--- START ---

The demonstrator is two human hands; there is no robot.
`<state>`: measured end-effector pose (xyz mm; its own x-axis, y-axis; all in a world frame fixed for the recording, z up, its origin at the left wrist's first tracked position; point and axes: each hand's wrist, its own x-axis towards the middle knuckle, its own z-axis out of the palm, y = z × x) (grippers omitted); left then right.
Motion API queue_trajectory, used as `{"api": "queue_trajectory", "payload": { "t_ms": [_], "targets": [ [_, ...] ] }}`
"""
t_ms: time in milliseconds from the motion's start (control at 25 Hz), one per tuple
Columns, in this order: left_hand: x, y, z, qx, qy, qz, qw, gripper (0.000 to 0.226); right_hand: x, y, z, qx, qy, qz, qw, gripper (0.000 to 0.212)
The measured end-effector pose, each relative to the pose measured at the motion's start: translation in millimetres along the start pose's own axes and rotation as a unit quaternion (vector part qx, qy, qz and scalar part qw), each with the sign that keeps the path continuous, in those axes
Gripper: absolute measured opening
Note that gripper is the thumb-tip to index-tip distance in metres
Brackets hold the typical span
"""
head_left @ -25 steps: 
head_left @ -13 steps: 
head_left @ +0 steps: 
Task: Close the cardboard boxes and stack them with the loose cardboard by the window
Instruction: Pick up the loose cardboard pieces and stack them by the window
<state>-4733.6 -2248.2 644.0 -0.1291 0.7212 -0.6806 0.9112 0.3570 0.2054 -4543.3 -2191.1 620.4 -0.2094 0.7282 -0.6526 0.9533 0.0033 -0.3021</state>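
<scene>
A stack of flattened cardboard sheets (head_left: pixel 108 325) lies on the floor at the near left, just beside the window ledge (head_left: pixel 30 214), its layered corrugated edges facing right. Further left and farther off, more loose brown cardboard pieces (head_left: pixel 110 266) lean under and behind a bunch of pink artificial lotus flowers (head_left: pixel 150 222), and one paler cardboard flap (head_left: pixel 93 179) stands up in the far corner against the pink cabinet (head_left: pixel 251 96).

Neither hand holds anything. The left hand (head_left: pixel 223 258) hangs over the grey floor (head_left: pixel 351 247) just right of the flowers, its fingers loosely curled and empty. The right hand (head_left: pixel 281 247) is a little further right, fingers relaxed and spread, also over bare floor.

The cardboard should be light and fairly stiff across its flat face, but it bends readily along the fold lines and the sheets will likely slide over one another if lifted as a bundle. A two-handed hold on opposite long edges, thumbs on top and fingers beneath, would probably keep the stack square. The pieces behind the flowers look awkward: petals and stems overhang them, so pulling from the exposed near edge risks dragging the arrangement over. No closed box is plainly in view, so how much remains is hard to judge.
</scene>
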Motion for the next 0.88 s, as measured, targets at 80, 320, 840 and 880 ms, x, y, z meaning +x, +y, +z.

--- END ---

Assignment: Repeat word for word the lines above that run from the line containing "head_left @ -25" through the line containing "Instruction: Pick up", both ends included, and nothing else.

Response for this exercise:
head_left @ -25 steps: 
head_left @ -13 steps: 
head_left @ +0 steps: 
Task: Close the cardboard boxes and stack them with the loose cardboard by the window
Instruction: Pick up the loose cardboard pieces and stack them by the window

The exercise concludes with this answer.